Para uma formação que aposta em sintetizadores sem abandonar baixo, guitarra e bateria, o equilíbrio ao vivo é uma questão relevante. Os timbres eletrônicos precisam encontrar espaço junto dos demais instrumentos e da voz. Isso é um critério geral de avaliação da proposta, não um diagnóstico de problemas específicos do hrtz.wav. As informações sobre o lançamento não permitem concluir que a banda já tenha resolvido todas essas relações ou apresentado dificuldades determinadas.
Também convém distinguir a participação em festivais da conquista de uma posição central nesses eventos. Ser headliner implica ocupar um lugar de grande responsabilidade artística e de atração de público. O desejo expresso por Dane revela a escala de sua ambição, mas não estabelece um prazo nem comprova que exista uma contratação em andamento. Entre a meta e sua realização estão etapas que dependem de repertório, experiência e resposta da audiência.

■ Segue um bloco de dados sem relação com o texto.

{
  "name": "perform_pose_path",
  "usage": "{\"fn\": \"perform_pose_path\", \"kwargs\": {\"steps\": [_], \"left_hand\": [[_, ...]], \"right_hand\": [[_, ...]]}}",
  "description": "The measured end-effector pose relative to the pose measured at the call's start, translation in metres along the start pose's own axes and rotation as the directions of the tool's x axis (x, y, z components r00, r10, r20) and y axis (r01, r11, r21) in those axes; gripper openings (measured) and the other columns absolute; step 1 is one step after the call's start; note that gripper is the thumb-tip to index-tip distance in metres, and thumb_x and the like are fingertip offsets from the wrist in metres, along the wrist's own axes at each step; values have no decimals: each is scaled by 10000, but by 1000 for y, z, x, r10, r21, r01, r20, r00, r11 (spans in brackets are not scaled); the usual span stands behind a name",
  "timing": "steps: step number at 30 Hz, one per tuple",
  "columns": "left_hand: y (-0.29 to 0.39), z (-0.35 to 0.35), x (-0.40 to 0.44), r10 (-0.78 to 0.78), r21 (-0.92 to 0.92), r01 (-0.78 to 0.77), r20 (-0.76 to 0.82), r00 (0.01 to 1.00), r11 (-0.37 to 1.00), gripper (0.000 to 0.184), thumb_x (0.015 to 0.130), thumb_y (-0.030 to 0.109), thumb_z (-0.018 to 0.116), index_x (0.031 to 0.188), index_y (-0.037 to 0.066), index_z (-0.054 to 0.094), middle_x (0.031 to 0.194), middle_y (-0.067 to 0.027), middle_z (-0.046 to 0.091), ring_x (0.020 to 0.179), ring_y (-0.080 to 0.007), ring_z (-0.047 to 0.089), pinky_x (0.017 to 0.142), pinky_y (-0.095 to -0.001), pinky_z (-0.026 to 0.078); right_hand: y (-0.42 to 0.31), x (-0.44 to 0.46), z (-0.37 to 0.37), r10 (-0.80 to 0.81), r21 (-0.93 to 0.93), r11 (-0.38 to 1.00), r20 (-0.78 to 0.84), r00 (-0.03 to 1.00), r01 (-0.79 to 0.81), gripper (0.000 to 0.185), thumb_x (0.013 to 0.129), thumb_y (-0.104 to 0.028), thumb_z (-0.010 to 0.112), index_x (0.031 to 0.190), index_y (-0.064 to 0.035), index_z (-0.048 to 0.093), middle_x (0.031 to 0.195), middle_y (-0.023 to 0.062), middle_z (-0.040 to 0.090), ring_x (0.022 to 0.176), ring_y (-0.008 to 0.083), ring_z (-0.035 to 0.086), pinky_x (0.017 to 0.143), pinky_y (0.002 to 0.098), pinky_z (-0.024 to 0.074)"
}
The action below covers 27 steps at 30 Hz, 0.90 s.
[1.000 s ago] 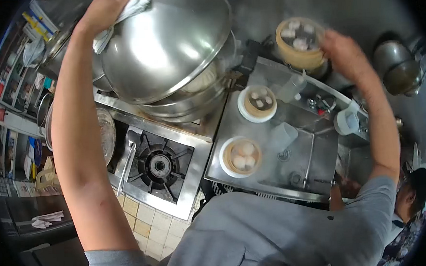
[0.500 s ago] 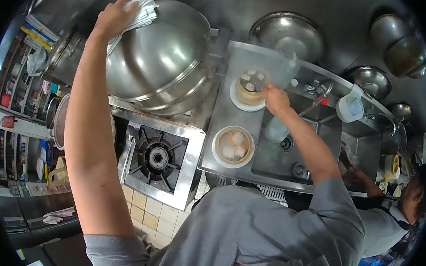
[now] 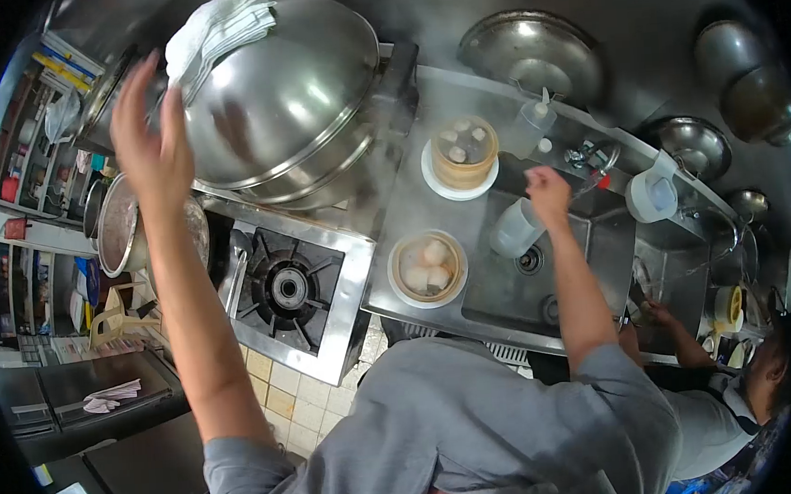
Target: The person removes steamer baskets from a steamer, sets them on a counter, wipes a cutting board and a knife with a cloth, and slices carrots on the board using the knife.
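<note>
My left hand (image 3: 152, 140) is raised with fingers spread, holding nothing, just left of the big domed steel lid (image 3: 290, 81). On the lid's upper left lies a folded white cloth (image 3: 219, 31), apart from my fingers. Over the sink, my right hand (image 3: 550, 194) is closed with curled fingers, and no object shows in it. Below and left of it a translucent plastic jug (image 3: 515, 229) sits in the sink. A bamboo steamer basket (image 3: 464, 152) with small pale pieces stands on a white plate; a second bamboo basket (image 3: 429, 267) holds several pale buns or dumplings.
A gas burner (image 3: 287, 288) lies in front of the lidded steamer. Right of the baskets are the steel sink (image 3: 587, 267) and a faucet (image 3: 598, 155). A wok (image 3: 533, 57) leans at the back. A co-worker's hands (image 3: 658, 312) are at the right basin.
My left hand has let go of the cloth and moved down and left, leaving it on the lid. My right hand has left the upper basket and moved right over the sink.
</note>
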<state>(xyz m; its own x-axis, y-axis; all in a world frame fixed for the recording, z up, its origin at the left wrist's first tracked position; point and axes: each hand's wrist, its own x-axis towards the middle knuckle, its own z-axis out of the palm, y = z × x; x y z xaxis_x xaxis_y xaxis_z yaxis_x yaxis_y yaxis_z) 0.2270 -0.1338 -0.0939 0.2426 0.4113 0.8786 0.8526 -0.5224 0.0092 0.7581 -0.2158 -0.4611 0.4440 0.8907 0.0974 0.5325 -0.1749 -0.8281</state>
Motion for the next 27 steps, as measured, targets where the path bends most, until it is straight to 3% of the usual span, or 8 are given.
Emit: {"fn": "perform_pose_path", "kwargs": {"steps": [5,7,10,11,19,20,22,27], "left_hand": [[78,-11,-233,-560,-360,610,243,792,706,289,1059,210,563,849,25,634,841,-79,630,746,-149,590,664,-295,474],[120,15,-359,-638,-289,947,758,134,-144,218,1041,214,603,1057,7,669,954,-98,687,781,-183,666,693,-336,570],[186,54,-438,-343,40,799,889,-302,-600,286,1041,157,592,1276,-6,593,1048,-95,693,906,-204,705,777,-367,610],[199,61,-438,-253,79,686,894,-370,-723,278,1030,131,604,1273,-3,595,1059,-92,692,925,-205,704,791,-366,611],[202,106,-501,-360,75,894,898,-253,-441,186,918,193,733,1029,46,709,967,-92,700,806,-203,690,709,-338,590],[197,110,-534,-394,-129,985,904,164,113,205,882,159,730,1005,-4,710,954,-139,695,790,-207,690,694,-350,581],[217,80,-407,-443,211,919,825,-350,-334,94,913,117,646,931,30,679,925,-121,661,867,-195,671,642,-366,552],[235,109,-455,-393,-134,646,877,-276,-751,274,955,98,593,1225,95,543,1055,-85,636,922,-227,677,731,-421,653]], "right_hand": [[81,-2,-37,678,763,453,42,734,-461,188,965,-183,698,1129,-99,664,819,57,688,684,200,695,554,345,539],[65,-5,-32,604,663,566,71,794,-490,154,961,-157,670,1106,-104,665,844,63,700,666,210,683,536,339,528],[143,15,43,-43,-281,956,146,988,83,230,940,-178,697,1154,-104,661,919,62,707,800,173,707,613,311,569],[102,13,48,169,-6,985,164,972,-170,246,934,-191,716,1154,-93,664,922,59,707,804,166,704,615,306,570],[40,67,92,429,482,662,384,818,-574,364,894,-224,796,1142,8,664,1010,95,701,850,199,673,744,354,572],[41,74,97,390,507,633,442,808,-584,404,900,-237,799,1199,-5,658,1104,110,707,968,223,686,839,350,560],[79,95,109,398,395,696,483,780,-599,415,898,-251,811,1228,-48,661,1100,90,718,947,188,692,803,323,560],[103,111,110,398,351,652,596,697,-672,200,921,-169,751,1090,-128,651,819,-35,611,672,54,562,557,203,449]]}}
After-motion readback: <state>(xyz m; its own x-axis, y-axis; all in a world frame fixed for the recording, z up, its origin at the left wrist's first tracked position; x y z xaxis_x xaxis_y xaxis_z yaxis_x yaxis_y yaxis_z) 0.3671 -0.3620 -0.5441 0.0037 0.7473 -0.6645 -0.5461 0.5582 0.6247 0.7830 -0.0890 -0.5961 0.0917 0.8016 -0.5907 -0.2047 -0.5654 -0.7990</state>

O que acompanhar depois desta segunda onda
The Second Wave : MOMENTUM registra um momento de definição para uma banda ainda iniciante. O movimento mais significativo descrito pelos integrantes não é apenas a adoção do synthpop, mas a passagem de uma lógica individual para uma preocupação compartilhada com o som do grupo. Essa transformação oferece uma chave de leitura mais consistente que tratar a colaboração com um artista conhecido como explicação suficiente para todo o projeto.
Nas próximas etapas, será relevante observar se os sintetizadores se consolidam como parte duradoura dessa identidade, como as seis músicas se integram às apresentações e qual espaço o repertório conquista por seus próprios méritos. Também será importante acompanhar dados concretos antes de falar em expansão internacional bem-sucedida. Um disco novo e um objetivo ambicioso são notícias; a confirmação de alcance comercial e de prestígio nos palcos exige outras evidências.
Para o ouvinte brasileiro, o convite é simples: entrar por ALIVE, se a participação de Sungchan despertar curiosidade, mas não parar nela. As canções sobre saudade, entusiasmo e vocação musical ajudam a compreender o que o quinteto quer comunicar nesta fase. A história que começa a se desenhar não é a de uma chegada garantida aos grandes festivais, e sim a de cinco músicos tentando converter reconhecimento individual em uma voz coletiva.